Let's begin your journey to becoming an analytics apprentice! 🚀

## 📚 Import Required Libraries

First, let's import all the libraries we'll need for our analytics journey:

In [None]:
# Core data manipulation and analysis
import pandas as pd
import numpy as np

# Statistical analysis
from scipy import stats
from scipy.stats import pearsonr, spearmanr, chi2_contingency, ttest_ind, f_oneway

# Visualization libraries
import matplotlib.pyplot as plt
import seaborn as sns
import plotly.express as px
import plotly.graph_objects as go
from plotly.subplots import make_subplots

# Data validation and quality
import pandera as pa
from pandera import Column, DataFrameSchema, Check

# Utilities
import warnings
warnings.filterwarnings('ignore')

# Set style for better plots
plt.style.use('default')
sns.set_palette("husl")

print("✅ All libraries imported successfully!")
print("🎯 Ready to start Level 2: Analytics Apprentice")
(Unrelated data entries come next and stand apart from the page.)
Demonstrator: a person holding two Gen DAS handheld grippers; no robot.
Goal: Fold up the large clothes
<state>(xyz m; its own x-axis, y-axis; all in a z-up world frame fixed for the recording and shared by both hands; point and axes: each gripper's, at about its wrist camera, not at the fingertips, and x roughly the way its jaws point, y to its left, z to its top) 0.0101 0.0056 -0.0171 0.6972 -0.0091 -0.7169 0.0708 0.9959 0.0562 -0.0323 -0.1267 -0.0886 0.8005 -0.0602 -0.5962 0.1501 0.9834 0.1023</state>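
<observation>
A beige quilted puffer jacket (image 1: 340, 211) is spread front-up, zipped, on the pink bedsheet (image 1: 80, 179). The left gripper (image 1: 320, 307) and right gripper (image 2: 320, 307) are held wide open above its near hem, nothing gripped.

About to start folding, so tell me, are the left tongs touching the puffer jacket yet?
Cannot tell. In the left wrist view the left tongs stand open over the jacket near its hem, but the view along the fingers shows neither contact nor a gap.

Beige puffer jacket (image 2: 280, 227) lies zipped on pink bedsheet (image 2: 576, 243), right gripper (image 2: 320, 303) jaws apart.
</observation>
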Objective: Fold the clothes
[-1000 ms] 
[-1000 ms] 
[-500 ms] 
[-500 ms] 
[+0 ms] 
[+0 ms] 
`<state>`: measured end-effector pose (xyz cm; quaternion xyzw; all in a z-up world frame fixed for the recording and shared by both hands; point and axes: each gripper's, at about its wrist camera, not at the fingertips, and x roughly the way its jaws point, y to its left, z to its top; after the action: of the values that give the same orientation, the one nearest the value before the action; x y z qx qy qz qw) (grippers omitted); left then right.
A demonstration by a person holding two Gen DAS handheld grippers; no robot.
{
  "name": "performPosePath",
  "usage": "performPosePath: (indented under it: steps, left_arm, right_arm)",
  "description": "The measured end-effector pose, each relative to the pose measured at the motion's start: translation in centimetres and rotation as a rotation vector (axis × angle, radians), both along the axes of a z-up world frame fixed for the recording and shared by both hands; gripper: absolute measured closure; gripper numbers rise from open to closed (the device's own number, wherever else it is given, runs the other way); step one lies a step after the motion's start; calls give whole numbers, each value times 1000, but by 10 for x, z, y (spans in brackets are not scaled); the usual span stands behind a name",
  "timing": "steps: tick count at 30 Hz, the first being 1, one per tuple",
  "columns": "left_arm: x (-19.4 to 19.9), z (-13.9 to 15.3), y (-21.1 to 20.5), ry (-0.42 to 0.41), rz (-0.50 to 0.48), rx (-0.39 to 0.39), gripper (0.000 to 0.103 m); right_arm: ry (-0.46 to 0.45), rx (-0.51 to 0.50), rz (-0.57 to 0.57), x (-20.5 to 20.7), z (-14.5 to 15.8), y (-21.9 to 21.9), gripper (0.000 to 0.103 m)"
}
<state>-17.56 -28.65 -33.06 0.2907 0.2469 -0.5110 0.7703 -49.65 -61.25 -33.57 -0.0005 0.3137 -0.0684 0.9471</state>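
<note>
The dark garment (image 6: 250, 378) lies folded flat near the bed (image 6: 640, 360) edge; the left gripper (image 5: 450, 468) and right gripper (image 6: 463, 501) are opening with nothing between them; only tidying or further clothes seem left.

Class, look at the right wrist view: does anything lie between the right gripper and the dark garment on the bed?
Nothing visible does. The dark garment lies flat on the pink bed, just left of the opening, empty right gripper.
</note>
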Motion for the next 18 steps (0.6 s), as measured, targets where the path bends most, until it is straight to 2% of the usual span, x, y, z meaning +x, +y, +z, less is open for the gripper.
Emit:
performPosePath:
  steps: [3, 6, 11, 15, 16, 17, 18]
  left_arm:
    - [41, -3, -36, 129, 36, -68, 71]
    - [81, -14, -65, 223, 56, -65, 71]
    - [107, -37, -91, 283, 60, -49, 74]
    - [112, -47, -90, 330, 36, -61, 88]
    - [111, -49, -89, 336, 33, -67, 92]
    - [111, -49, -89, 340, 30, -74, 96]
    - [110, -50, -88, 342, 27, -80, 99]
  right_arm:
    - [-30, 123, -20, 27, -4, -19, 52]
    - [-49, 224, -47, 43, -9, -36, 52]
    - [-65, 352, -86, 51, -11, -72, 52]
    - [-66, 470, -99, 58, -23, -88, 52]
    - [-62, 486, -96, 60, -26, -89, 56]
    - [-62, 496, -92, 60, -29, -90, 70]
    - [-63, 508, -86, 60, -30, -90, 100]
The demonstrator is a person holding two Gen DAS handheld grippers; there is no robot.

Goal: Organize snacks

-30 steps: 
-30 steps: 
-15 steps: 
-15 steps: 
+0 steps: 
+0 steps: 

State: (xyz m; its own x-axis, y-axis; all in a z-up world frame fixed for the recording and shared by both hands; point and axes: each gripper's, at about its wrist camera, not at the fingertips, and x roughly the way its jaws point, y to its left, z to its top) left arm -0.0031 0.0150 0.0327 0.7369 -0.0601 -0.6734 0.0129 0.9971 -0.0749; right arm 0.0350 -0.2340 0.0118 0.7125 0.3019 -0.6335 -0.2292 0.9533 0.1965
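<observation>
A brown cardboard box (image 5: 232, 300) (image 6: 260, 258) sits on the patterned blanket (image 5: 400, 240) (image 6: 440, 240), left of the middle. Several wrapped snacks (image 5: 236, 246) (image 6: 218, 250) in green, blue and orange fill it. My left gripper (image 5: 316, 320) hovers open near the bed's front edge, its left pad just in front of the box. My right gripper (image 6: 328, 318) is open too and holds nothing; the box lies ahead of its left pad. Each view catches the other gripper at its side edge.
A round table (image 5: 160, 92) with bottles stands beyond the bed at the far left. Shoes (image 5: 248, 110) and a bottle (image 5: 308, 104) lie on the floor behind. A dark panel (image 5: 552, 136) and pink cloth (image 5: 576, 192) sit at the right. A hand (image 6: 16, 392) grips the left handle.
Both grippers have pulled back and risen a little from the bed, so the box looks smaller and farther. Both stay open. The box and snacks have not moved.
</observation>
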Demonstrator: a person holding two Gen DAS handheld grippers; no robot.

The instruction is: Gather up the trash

## 🧹 Challenge 1: Advanced Data Cleaning

Let's start with our first challenge - cleaning messy, real-world data. This dataset contains intentional data quality issues that you'll commonly encounter in practice.

### What You'll Learn:
- Multiple strategies for handling missing values
- Outlier detection using statistical methods (IQR, Z-score)
- Data validation using business rules
- Creating comprehensive data quality reports

In [None]:
# Load the messy sales dataset
try:
    messy_sales = pd.read_csv('../data/datasets/messy_sales_data.csv')
    print(f"✅ Dataset loaded: {len(messy_sales)} records")
except FileNotFoundError:
    print("❌ Dataset not found. Let's create sample messy data:")
    # Create sample messy dataset
    np.random.seed(42)
    n_samples = 1000
    
    messy_sales = pd.DataFrame({
        'customer_id': range(1, n_samples + 1),
        'customer_name': ['Customer ' + str(i) if i % 10 != 0 else np.nan for i in range(1, n_samples + 1)],
        'customer_age': np.random.normal(35, 12, n_samples),
        'email': ['customer' + str(i) + '@email.com' if i % 15 != 0 else 'invalid_email' for i in range(1, n_samples + 1)],
        'phone': [f'+1-555-{str(i).zfill(4)}' if i % 20 != 0 else np.nan for i in range(1, n_samples + 1)],
        'sales': np.random.gamma(2, 100, n_samples),
        'product_category': np.random.choice(['Electronics', 'Clothing', 'Books', 'Home', 'Sports'], n_samples),
        'customer_satisfaction': np.random.choice([1, 2, 3, 4, 5, np.nan], n_samples, p=[0.05, 0.1, 0.2, 0.4, 0.2, 0.05]),
        'registration_date': pd.date_range('2020-01-01', periods=n_samples, freq='D'),
        'is_premium': np.random.choice([True, False], n_samples, p=[0.3, 0.7])
    })
    
    # Add intentional issues
    messy_sales.loc[messy_sales.index[:10], 'sales'] = messy_sales['sales'].max() * 10  # Extreme outliers
    messy_sales.loc[messy_sales.index[10:20], 'customer_age'] = -5  # Invalid ages
    messy_sales.loc[messy_sales.index[20:25], 'sales'] = -100  # Negative sales

print("📊 Dataset Overview:")
print(f"Shape: {messy_sales.shape}")
print(f"Memory usage: {messy_sales.memory_usage(deep=True).sum() / 1024:.1f} KB")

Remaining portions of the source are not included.